Fenians, Freedmen, and Southern Whites
Race and Nationality in the Era of Reconstruction
After the American Civil War, several movements for ethnic separatism and political self-determination significantly shaped the course of Reconstruction. The Union Leagues mobilized African Americans to fight for their political rights and economic security while the Ku Klux Klan used intimidation and violence to maintain the political and economic hegemony of southern whites. Founded in 1858 as the Irish Revolutionary Brotherhood, the Irish American Fenians sought to liberate Ireland from English rule. In Fenians, Freedmen, and Southern Whites, Mitchell Snay provides a compelling comparison of these seemingly disparate groups and illuminates the contours of nationalism during Reconstruction.

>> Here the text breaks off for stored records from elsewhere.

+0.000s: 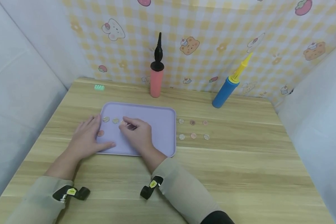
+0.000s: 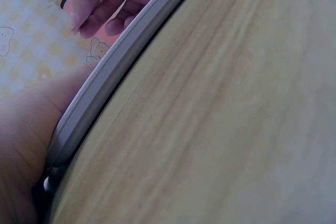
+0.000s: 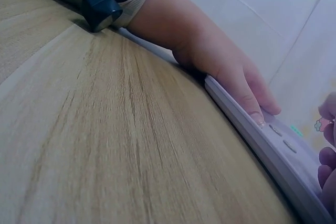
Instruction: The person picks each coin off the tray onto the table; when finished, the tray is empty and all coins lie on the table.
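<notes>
A round copper-coloured coin [image 1: 123, 123] is pinched between the thumb and fingers of the right hand [image 1: 140, 133], at the left half of the lilac tray [image 1: 162, 130]; coin-to-tray contact cannot be told. The tray's left rim is overlapped by the left hand [image 1: 85, 140], its thumb spread from the fingers. Two silver-toned coins [image 1: 115, 120] and another copper coin [image 1: 100, 133] are set inside that rim. Six loose coins [image 1: 193, 136] are arranged in two rows right of the tray; a pink hand pump [image 1: 156, 82], a blue hand pump [image 1: 224, 93] and a green brick [image 1: 99, 87] are positioned behind it.

The head view is bright, the wrist views dimmer and softer.
</notes>
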The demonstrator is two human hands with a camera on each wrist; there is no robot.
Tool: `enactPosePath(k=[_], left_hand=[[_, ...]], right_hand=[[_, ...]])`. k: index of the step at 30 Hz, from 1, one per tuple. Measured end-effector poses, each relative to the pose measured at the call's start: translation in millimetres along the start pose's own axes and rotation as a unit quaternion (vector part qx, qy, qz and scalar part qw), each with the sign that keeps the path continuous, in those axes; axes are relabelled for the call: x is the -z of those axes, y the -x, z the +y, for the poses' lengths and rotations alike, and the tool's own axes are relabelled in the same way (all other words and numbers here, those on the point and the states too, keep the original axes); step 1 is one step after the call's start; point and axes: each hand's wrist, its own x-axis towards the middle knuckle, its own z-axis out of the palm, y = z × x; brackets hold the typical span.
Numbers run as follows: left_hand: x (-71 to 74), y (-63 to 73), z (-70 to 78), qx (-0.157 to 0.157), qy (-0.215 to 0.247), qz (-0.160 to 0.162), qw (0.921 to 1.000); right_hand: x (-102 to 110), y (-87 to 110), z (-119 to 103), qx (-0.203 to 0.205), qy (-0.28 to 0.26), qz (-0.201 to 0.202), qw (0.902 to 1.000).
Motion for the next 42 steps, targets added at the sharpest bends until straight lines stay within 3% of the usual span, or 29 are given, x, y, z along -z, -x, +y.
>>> enactPosePath(k=[8,13,19,28,32,35,42], left_hand=[[2.6,2.2,1.2,0.002,-0.003,-0.001,1.0000],[3.6,3.3,0.9,0.002,-0.004,-0.002,1.0000],[3.4,4.4,-0.1,0.001,-0.006,-0.003,1.0000],[-2.2,0.7,0.0,-0.006,0.016,-0.002,0.9999],[0.6,2.1,0.5,-0.005,0.017,-0.001,0.9998],[1.7,0.7,-0.7,-0.008,0.016,0.000,0.9998],[4.9,-0.6,0.8,-0.005,0.014,-0.004,0.9999]], right_hand=[[-1.2,0.0,-0.4,-0.026,-0.007,-0.009,0.9996],[-1.6,1.3,-1.6,-0.015,0.022,-0.018,0.9995],[-1.5,4.0,-1.0,0.019,0.077,-0.070,0.9944],[13.2,7.7,4.3,0.014,0.090,-0.120,0.9886],[20.6,5.3,6.7,0.033,0.126,-0.165,0.9776],[28.1,2.9,9.5,0.061,0.162,-0.201,0.9641],[46.6,3.8,13.9,0.181,0.240,-0.242,0.9225]])
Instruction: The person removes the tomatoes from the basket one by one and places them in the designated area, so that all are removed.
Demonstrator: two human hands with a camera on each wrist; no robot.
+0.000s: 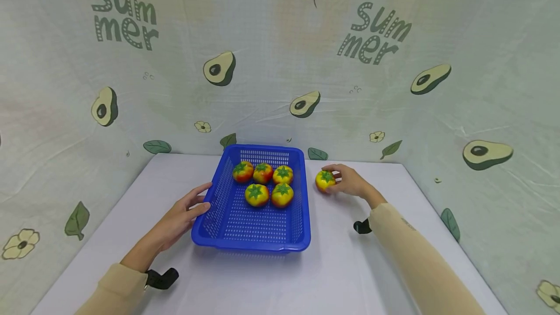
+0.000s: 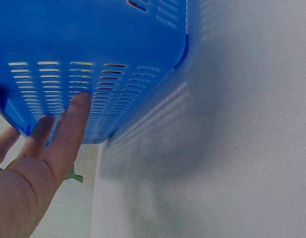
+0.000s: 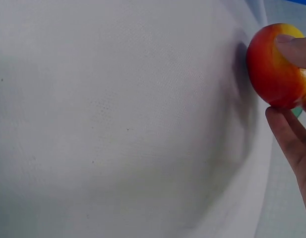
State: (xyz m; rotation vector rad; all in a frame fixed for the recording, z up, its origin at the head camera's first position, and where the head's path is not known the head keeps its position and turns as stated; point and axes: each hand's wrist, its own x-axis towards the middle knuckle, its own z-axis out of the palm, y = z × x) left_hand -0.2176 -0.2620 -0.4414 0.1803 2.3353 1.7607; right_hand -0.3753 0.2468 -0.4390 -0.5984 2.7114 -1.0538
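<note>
A blue perforated plastic basket [image 1: 253, 249] stands on the white table, with several yellow-red persimmons [image 1: 282, 195] grouped inside it, green calyxes upward. At its left side is my left hand [image 1: 181, 218], fingers stretched against the slotted outer wall [image 2: 138, 84]; the thumb lies near the rim. To the right of the basket, my right hand [image 1: 350, 181] pinches one more persimmon [image 1: 324, 182] between thumb and fingers. The right wrist view shows the red side of this persimmon [image 3: 274, 69]; whether it touches the table I cannot tell.
The white table [image 1: 337, 256] ends at a cloth backdrop [image 1: 262, 111] printed with avocados and leaves, which rises behind it and on both sides. A black wrist device [image 1: 162, 279] sits on the left wrist, another device [image 1: 362, 227] on the right.
</note>
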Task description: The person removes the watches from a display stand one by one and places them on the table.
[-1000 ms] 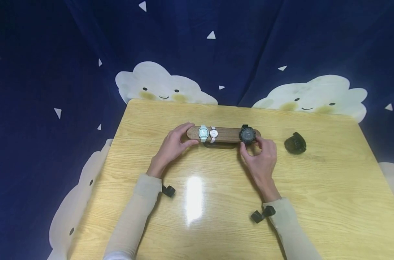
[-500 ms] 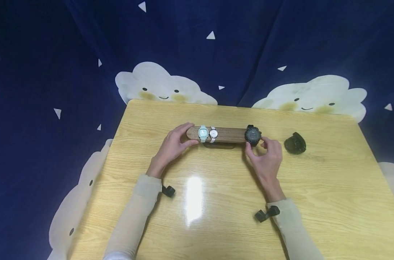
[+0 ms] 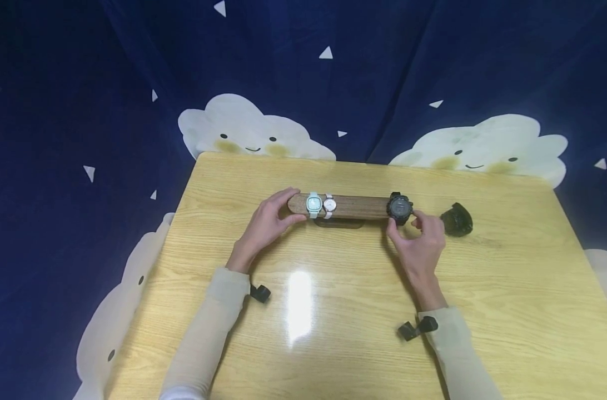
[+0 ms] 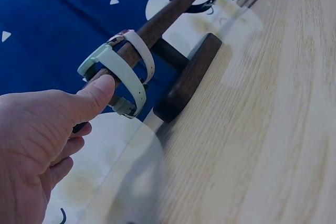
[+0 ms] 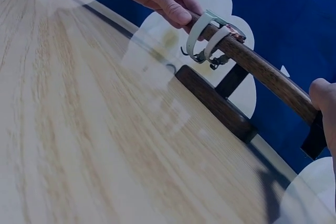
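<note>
A wooden watch stand (image 3: pixel 361 208) holds a mint square watch (image 3: pixel 313 204) and a small white-strapped watch (image 3: pixel 329 205), side by side near its left end. My left hand (image 3: pixel 264 223) grips that end of the bar, thumb in front and fingers behind. With thumb and fingers, my right hand (image 3: pixel 421 243) pinches a chunky black watch (image 3: pixel 400 207) at the bar's right end. Its closed strap loops around the bar tip in the left wrist view. The stand's dark base (image 4: pixel 191 80) rests on the table. In the right wrist view, my right hand (image 5: pixel 326 106) shows only partly.
Another black watch (image 3: pixel 458 220) lies on the wooden table (image 3: pixel 343 311), just right of my right hand. A dark blue curtain (image 3: pixel 303 66) with clouds hangs behind the table's far edge.
My right hand has slid the black watch to the right along the bar, out to its end. My left hand has stayed on the left end, and the other watches have not moved.
</note>
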Available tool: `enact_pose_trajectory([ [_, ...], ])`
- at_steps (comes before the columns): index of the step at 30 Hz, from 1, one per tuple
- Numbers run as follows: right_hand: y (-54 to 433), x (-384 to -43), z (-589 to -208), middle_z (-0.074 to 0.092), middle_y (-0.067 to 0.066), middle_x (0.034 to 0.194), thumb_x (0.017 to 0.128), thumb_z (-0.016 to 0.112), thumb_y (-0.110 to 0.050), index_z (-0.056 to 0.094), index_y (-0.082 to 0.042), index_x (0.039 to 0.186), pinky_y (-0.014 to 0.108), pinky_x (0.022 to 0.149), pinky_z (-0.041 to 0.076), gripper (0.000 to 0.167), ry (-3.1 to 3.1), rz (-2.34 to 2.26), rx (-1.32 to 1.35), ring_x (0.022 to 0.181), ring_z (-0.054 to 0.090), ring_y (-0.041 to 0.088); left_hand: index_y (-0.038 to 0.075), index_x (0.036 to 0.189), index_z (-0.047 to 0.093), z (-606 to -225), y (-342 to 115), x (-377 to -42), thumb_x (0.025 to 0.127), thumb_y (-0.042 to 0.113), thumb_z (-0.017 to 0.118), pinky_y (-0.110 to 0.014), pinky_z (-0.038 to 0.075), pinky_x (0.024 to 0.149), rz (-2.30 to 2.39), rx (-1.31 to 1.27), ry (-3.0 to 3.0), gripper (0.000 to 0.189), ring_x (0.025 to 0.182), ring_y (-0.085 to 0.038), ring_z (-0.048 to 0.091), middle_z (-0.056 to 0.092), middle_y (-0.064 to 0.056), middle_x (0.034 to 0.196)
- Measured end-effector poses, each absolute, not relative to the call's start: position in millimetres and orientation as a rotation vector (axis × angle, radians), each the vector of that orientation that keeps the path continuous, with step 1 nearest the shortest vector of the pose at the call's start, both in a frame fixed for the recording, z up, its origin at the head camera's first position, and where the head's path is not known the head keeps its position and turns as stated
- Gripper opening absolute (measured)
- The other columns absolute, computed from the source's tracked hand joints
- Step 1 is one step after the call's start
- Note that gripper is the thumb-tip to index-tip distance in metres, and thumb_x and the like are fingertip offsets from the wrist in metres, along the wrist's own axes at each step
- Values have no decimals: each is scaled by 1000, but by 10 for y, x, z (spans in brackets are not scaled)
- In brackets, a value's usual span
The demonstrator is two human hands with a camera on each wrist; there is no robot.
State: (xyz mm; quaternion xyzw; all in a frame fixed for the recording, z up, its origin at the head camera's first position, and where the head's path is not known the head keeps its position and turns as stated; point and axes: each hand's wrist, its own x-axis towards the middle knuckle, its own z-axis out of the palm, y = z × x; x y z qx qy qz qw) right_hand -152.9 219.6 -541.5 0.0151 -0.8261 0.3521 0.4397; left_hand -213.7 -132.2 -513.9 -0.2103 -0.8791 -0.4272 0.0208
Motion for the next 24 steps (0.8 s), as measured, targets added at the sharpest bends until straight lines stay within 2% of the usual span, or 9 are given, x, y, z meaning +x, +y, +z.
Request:
enact_pose_trajectory([
  [11, 2364, -1498, -5401, 64, 24, 81, 81, 83, -32, 71, 11, 100, 30, 79, 39, 48, -2078, 813, 4, 79, 55, 39, 16, 152, 54, -5128, -1314, -2142, 90, 39, 81, -44, 31, 126, -1311, -649, -2741, 72, 148, -28, 44, 51, -12, 158],
  [19, 2425, -1461, -5384, 63, 25, 81, 81, 84, -29, 71, 11, 101, 24, 80, 36, 47, -2075, 830, -8, 78, 54, 38, 13, 152, 54, -5157, -1317, -2146, 90, 37, 81, -45, 32, 126, -1323, -643, -2731, 72, 148, -29, 45, 52, -13, 157],
  [24, 2472, -1457, -5395, 63, 26, 81, 81, 84, -27, 71, 12, 101, 24, 80, 36, 47, -2069, 825, -19, 79, 54, 39, 11, 151, 55, -5165, -1317, -2151, 90, 37, 82, -45, 32, 125, -1323, -643, -2727, 72, 148, -29, 45, 52, -12, 157],
])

By joining the Fenians with freedpeople and southern whites, Snay seeks to assert their central relevance to the dynamics of nationalism during Reconstruction and offers a highly original analysis of Reconstruction as an Age of Capital and an Age of Emancipation where categories of race, class, and gender--as well as nationalism--were fluid and contested.
Mitchell Snay is professor of history at Denison University in Granville, Ohio. He is the author of Gospel of Disunion: Religion and Separatism in the Antebellum South and co-editor of Religion and the Antebellum Debate over Slavery.